The intricate chiselled symbols and curious carvings had left scholars perplexed for 500 years, while Rosslyn Chapel’s tangled mysteries even inspired a bestselling book and movie.
The Da Vinci Code may have sparked global interest in the 15th century chapel’s religious secrets, yet it would take a father and son living less than 10 miles away in an Edinburgh housing scheme to crack one of its most confounding puzzles.
Tommy Mitchell and his son Stuart worked together over nearly three decades to unravel the symbols carved into the ceiling design and arches of the chapel in Roslin, Midlothian. Eventually they unleashed their hauntingly beautiful music and helped transform understanding of the 15th century church.
Now, however, both father and son have died within weeks of each other, bringing to an end a remarkable musical code-breaking connection.
Jazz musician Tommy Mitchell, 85, died last week after a year-long battle against bowel cancer.

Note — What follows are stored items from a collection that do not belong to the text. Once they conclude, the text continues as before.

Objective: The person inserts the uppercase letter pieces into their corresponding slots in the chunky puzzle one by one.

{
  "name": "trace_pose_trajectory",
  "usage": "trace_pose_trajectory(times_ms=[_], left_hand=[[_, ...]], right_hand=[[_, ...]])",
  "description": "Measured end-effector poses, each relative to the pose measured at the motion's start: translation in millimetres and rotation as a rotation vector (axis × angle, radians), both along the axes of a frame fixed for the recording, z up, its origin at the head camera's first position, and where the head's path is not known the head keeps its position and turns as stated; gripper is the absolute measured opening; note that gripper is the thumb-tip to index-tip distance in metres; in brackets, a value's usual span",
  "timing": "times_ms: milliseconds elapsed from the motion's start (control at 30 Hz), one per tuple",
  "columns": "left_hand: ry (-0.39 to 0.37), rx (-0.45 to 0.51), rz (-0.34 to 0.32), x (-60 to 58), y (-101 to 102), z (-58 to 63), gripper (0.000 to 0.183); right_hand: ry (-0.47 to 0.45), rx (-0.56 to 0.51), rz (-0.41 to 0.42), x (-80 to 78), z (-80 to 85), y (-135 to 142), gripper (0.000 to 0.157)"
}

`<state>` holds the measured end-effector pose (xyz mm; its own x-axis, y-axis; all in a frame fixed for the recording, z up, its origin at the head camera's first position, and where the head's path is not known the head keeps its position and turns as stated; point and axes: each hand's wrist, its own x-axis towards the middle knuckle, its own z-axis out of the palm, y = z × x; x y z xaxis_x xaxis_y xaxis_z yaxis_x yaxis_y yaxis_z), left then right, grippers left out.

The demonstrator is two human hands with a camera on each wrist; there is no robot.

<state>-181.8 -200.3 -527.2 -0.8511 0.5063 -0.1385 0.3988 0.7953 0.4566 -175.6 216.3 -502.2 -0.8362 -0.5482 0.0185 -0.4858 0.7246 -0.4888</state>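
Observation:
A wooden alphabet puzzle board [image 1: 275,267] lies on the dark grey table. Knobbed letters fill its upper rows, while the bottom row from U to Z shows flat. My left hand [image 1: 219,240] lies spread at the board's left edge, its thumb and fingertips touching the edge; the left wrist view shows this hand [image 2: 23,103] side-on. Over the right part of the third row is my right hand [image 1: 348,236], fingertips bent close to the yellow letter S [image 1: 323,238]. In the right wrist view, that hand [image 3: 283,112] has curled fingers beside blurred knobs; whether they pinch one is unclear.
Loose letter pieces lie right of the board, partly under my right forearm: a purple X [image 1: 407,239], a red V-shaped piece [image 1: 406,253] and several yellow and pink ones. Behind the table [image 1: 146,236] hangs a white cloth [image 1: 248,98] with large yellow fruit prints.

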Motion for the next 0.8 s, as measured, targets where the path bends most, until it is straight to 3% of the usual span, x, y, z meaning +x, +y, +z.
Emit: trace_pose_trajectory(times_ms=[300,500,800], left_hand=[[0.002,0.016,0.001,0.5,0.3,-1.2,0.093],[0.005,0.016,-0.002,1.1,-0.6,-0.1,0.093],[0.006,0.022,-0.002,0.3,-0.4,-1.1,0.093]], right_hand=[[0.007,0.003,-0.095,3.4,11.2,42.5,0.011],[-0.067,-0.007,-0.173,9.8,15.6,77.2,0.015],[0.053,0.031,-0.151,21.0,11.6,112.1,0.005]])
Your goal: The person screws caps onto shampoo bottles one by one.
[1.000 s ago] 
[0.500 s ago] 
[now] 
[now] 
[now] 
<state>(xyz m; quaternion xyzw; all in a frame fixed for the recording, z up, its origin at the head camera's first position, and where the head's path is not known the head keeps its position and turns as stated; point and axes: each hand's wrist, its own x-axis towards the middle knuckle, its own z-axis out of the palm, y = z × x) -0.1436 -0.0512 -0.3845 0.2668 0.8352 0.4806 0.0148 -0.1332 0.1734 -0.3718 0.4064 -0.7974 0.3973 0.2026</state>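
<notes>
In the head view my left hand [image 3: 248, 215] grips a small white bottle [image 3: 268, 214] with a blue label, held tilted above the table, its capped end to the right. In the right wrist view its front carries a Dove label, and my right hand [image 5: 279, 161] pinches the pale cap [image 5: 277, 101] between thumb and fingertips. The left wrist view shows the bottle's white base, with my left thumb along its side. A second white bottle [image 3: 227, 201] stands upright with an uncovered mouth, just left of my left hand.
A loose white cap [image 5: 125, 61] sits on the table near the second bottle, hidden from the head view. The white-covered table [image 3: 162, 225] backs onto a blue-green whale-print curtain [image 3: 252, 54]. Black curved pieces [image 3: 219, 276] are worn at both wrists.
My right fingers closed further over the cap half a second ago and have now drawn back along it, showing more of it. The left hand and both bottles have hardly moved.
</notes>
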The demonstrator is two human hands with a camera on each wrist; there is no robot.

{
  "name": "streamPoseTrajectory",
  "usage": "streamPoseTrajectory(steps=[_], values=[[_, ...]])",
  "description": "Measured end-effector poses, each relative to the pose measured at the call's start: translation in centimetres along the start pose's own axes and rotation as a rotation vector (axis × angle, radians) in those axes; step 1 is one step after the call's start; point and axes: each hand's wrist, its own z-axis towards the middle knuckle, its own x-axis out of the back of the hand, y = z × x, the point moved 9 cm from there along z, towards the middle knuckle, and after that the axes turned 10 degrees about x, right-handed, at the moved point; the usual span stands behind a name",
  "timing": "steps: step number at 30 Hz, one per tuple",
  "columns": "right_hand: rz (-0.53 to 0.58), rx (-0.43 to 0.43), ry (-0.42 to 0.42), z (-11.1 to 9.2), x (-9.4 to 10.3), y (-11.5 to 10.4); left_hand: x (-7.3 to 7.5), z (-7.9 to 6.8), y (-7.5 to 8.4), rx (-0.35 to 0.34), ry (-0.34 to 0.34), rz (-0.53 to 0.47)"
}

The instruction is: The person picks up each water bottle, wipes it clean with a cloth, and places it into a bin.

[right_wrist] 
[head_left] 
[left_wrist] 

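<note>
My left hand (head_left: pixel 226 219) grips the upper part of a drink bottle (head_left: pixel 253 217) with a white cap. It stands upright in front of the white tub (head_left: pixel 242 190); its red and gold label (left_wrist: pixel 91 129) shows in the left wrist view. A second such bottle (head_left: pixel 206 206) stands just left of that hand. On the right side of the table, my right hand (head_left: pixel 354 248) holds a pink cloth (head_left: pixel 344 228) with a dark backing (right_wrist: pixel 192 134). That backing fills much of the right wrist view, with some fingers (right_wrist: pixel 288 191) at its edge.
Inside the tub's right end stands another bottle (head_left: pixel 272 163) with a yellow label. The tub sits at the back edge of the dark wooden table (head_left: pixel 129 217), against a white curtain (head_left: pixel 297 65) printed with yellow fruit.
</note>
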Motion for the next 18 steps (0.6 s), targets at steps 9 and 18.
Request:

His death came only four months after his son Stuart, 52, a talented pianist who counted Shirley Bassey among his friends, died of lung cancer.
The pair had become fascinated by the symbols which adorn the chapel’s lavish interior, in particular a series of figures at the base of the elaborate arches round the altar which showed an “orchestra of angels”, with each celestial figure depicted holding a musical instrument.
They went on to spend countless hours attempting to decipher the patterns on cubes jutting from the arches, convinced that the markings concealed a tune.
Their remarkable challenge was aided by father Tommy’s code-breaking skills learned during a spell in the RAF, and the pair’s extensive musical knowledge.
Former serviceman Tommy had spent time in Iraq before moving to Edinburgh to work at renowned music shop Rae Macintosh.
A regular figure on the city’s jazz scene, he taught his son to play the piano and he went on to become a professional musician like his father.
Stuart was performing in Spain when he caught the attention of singer Shirley Bassey, and the pair struck up a close friendship.
The pair, who lived in Juniper Green, Edinburgh, had already been working on deciphering the musical mysteries of the 500-year-old chapel when interest in it peaked with the release of author Dan Brown’s mystery thriller centred on a symbologist’s attempts to unravel cryptic religious codes.
Tommy said at the time: “We were convinced from the position at the top of the pillars of the angels and they are all directly under the arches where the cubes occur that there was music there.
“Over the years this became more of an obsession than anything else and we decided we had to find out what was going on.
“If these patterns and cubes had not contained music anything we turned up would have been purely random and would not have sounded hauntingly beautiful.”
It is believed the tunes were hidden in the stonework because knowledge of harmonics may have been seen as dangerous, even heretical, by 15th Century church authorities.
The music found in the stonework has been likened to a “compact disc from the 15th century”.
Tommy’s surviving son, Ali, 57, said: “They were working on it for 27 years. The patterns were musical shapes, like a tone or a key which created a shape.
“Stuart wrote a piece called the Rosslyn Motet, which was performed in the chapel using instruments dating from that time.
“The Rossyln Motet is played all around the world.”
Poignantly, the Rosslyn Motet was performed at Stuart’s memorial service after his death in August.
Ali added: “They were working on it for years - long before The Da Vinci Code. But nobody had ever thought of it until my dad did.”
The Da Vinci Code book in 2003 shone a spotlight on the remarkable chapel.